Le Kilt was small and on a Tuesday night, but inspired by its success, Ollie O`Donnell, an old friend of Sullivan`s, and Steve Mahoney, start a Friday night party at the larger Le Beat Route. In theory, the fun was now open to everyone, not just those who didn`t have to get out of bed on a Wednesday. In theory, because there was Ollie`s legendary door policy. You might have to queue every Friday for a month before getting the nod. And even then it wasn`t guaranteed. The DJ was Steve Lewis, a Crackers regular and big fan of the influential Mark Roman.

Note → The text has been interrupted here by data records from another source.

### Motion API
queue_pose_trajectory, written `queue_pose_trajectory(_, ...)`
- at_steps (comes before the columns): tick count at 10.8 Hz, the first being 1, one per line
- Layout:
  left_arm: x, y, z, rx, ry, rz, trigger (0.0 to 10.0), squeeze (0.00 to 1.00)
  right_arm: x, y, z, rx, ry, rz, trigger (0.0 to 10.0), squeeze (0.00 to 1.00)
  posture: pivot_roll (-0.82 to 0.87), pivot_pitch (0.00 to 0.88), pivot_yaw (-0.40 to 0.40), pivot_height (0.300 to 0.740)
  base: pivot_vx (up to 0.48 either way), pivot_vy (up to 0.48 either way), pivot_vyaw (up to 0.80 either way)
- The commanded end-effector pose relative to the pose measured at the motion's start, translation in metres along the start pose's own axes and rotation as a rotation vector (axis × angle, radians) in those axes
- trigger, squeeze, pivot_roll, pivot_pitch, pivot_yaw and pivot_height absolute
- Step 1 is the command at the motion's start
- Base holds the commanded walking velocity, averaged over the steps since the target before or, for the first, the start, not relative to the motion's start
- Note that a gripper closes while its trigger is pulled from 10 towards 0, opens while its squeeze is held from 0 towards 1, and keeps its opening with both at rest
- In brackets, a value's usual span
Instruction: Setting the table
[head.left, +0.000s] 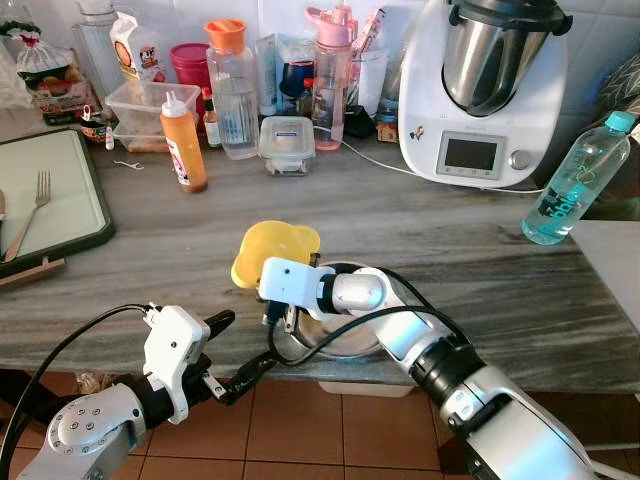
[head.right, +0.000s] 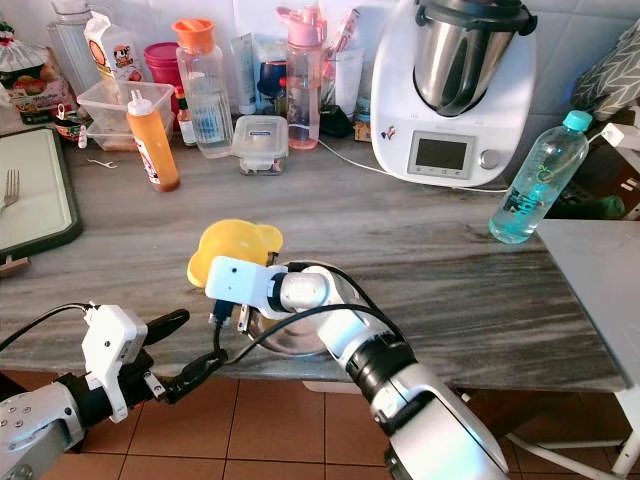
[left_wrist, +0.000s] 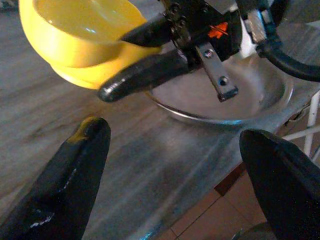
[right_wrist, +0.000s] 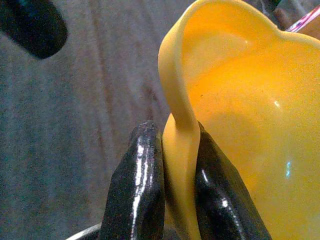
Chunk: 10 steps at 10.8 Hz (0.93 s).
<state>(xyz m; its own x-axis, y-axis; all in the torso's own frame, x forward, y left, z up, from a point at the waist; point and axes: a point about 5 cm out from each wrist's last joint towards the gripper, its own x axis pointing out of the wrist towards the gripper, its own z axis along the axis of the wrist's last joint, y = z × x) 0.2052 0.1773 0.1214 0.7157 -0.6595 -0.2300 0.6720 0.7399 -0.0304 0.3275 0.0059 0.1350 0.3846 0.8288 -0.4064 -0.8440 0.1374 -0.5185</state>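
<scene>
At the near left, off the edge of the grey marble surface (head.left: 480, 260), the left hand (head.left: 232, 352) hangs with its two black fingers spread apart and nothing between them, pointing right toward the bowls. Just right of it and farther in, the right hand (right_wrist: 172, 185) pinches the wavy rim of the yellow plastic bowl (head.left: 275, 250), one finger inside and one outside. The yellow bowl sits at the near edge, tilted, touching the far-left side of the shallow steel bowl (left_wrist: 240, 95), so the right hand already has it and the left is only near.

Across my counter I see an orange sauce bottle (head.left: 184, 141), a white kitchen machine (head.left: 487, 88) and a blue water bottle (head.left: 579, 180) leaning at the right.
</scene>
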Motion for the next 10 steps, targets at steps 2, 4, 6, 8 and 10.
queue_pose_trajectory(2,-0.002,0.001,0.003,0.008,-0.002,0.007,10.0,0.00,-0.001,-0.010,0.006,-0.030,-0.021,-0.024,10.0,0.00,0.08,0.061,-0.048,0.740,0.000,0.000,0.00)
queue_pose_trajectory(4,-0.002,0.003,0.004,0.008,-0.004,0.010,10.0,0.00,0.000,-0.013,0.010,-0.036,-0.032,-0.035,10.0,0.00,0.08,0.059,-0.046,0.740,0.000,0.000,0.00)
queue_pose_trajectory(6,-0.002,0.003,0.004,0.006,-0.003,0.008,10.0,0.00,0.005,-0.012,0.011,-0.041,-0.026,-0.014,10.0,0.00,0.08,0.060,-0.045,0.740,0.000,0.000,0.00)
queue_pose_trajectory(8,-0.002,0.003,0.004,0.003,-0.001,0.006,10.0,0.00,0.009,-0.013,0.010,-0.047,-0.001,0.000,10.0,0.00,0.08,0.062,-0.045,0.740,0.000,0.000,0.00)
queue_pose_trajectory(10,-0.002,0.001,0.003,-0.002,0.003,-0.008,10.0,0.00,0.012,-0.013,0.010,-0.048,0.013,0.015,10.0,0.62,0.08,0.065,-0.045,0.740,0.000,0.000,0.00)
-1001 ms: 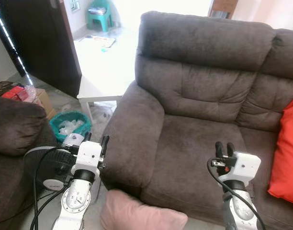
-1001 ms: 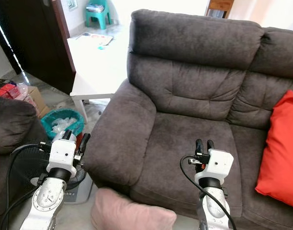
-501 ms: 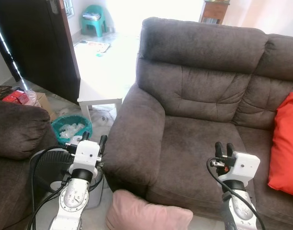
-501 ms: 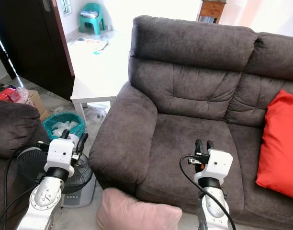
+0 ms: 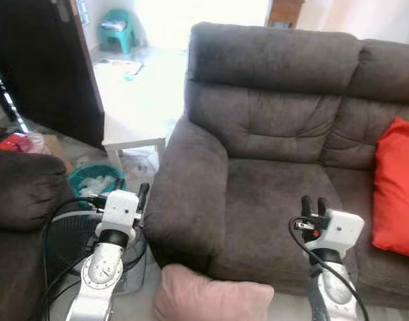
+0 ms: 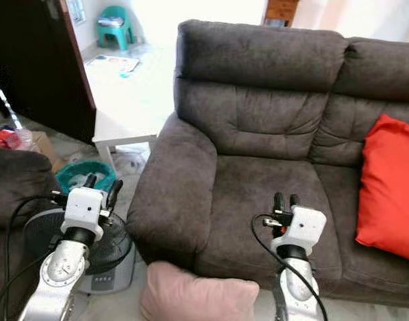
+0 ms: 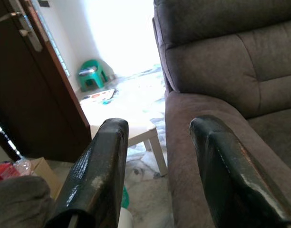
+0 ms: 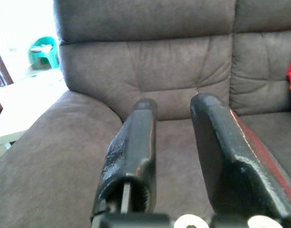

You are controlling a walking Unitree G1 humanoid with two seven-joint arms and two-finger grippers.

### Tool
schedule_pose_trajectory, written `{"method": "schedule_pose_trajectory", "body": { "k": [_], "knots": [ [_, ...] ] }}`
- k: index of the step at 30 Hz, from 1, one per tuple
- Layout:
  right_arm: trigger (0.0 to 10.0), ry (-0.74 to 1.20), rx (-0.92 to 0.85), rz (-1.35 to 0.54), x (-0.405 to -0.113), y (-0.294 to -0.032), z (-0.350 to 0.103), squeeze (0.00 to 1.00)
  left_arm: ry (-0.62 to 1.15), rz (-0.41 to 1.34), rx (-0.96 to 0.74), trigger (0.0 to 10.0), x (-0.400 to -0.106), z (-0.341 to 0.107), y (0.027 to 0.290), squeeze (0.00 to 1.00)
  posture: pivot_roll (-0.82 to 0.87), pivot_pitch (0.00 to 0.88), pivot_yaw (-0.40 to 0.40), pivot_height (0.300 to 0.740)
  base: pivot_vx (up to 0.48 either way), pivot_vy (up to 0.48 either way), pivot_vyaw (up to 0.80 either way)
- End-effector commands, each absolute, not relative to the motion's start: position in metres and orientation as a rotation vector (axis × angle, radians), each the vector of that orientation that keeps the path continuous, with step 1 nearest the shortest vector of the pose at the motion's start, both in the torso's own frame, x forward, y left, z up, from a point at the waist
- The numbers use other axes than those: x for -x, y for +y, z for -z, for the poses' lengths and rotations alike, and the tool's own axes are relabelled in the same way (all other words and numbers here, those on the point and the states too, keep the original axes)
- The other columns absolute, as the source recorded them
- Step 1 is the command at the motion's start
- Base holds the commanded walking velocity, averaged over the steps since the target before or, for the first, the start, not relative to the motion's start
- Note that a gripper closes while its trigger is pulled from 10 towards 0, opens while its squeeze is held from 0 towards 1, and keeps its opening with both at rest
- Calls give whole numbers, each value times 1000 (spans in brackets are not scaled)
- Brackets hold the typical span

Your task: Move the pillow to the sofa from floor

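A pale pink pillow (image 5: 211, 301) lies on the floor against the front of the dark brown sofa (image 5: 271, 180), at the bottom middle of the head views. My left gripper (image 6: 103, 183) is raised beside the sofa's left armrest (image 5: 184, 194), open and holding nothing; the left wrist view has its fingers (image 7: 102, 166) apart, facing the armrest and the doorway. My right gripper (image 5: 313, 202) hovers over the sofa seat, its fingers (image 8: 136, 142) a little apart with nothing between them. Both grippers are above and beyond the pillow, one on each side.
A red cushion (image 5: 395, 194) leans on the sofa's right seat. A black floor fan (image 6: 104, 247) stands under my left arm, with a green bin (image 5: 94, 180) and a white low table (image 5: 134, 127) behind it. Another dark armchair (image 5: 21, 187) sits at the left and a dark door (image 5: 44, 67) beyond.
The whole picture has shifted, so the camera moved; more of the pink pillow and the fan now shows. Both grippers keep the same pose and opening.
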State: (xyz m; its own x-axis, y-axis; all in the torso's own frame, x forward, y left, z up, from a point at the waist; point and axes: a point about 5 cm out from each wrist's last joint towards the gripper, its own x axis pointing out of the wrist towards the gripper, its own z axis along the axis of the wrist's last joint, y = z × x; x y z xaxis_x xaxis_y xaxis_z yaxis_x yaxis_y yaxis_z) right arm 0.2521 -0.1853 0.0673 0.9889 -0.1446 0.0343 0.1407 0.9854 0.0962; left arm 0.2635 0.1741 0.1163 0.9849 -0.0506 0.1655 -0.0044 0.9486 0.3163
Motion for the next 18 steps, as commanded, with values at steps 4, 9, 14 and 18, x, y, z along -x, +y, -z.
{"method": "schedule_pose_trajectory", "body": {
  "k": [4, 9, 14, 18],
  "knots": [
    [10000, -27, -84, 167, -251, -192, -65, 0, -171, 38, -307, 10000, -264, -117, 171, 0, 132, 0, -35, 740, 0, 268, 0],
    [10000, -29, -85, 165, -252, -192, -65, 0, -171, 42, -306, 10000, -265, -117, 170, 0, 132, 0, -34, 740, 0, 153, 0],
    [10000, -26, -85, 162, -252, -191, -64, 0, -158, 80, -297, 10000, -265, -115, 164, 0, 132, 0, -34, 740, 0, 0, 0],
    [10000, -18, -87, 161, -252, -191, -61, 0, -153, 83, -280, 10000, -266, -113, 161, 0, 130, 0, -33, 740, 0, 0, 0]
  ]
}}
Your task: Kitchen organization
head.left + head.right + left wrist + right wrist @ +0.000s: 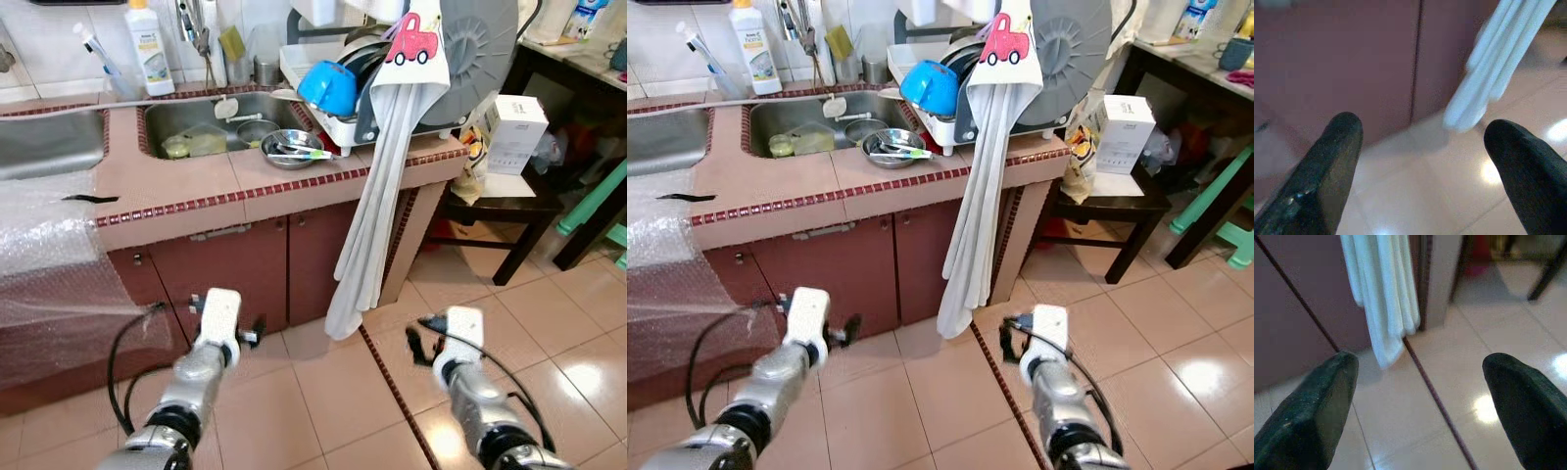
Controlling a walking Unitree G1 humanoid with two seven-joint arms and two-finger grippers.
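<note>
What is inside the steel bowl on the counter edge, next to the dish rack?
The steel bowl holds some cutlery, with a green handle sticking out toward the dish rack. Which pieces they are is too small to tell, and the bowl's bottom beneath them is hidden.

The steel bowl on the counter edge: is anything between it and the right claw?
The right claw is open, low over the floor. The steel bowl sits up on the tiled counter. The counter edge and the hanging white towel stand between them.
</note>
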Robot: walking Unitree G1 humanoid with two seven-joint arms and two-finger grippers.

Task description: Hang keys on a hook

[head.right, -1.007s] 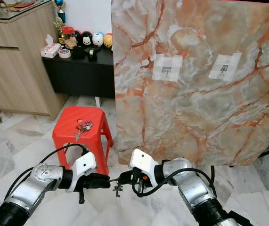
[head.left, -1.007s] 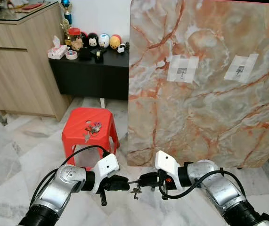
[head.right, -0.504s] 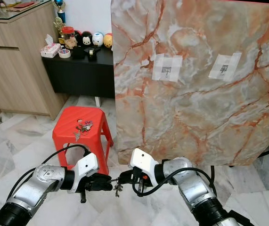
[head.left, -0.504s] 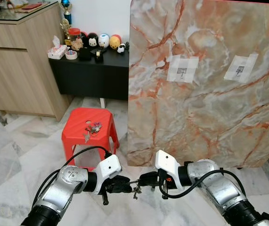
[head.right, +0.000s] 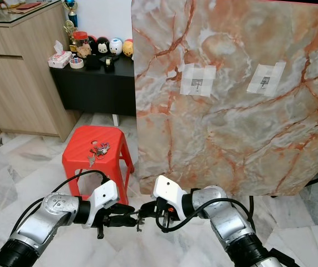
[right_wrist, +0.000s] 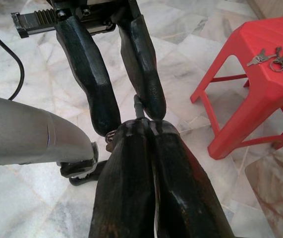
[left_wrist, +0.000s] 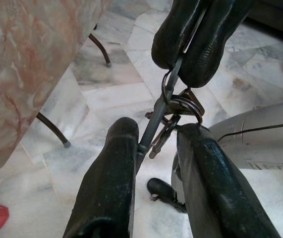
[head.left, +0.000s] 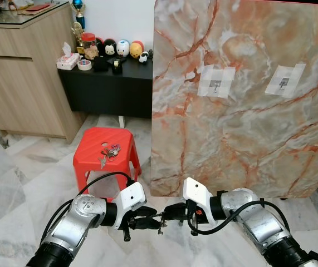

What struck me straight away, looking at Lewis` playlist for Le Beat Route, was how many (then) new records were included. All the gimmicky stuff has gone. No Aristocats. No Marilyn Monroe. Even James Brown has taken five. When you look at the playlist for Le Kilt, apart from the Post-Punk, all of it was old, even then. At Le Beat Route, 50% of the music played had come straight out of the import racks at Soho`s Groove Records.
Was (Not) Was and Ze are still huge, but other labels like Ed Bahlman`s 99, Sleeping Bag and West End, are starting to appear, and the work of Arthur Russell, Larry Levan, Francois Kevorkian and Nassau`s Compass Point All-Stars is helping to flesh out and shape a sound. A different kind of future. The playlist is so upfront that it includes Lola`s “Wax The Van”, which wasn`t released until four years after the club closed its doors. It must have been an exciting time musically, since all of these records were to some extent ground-breaking, unique, and many, also played at The Loft and The Paradise Garage, are now considered classics.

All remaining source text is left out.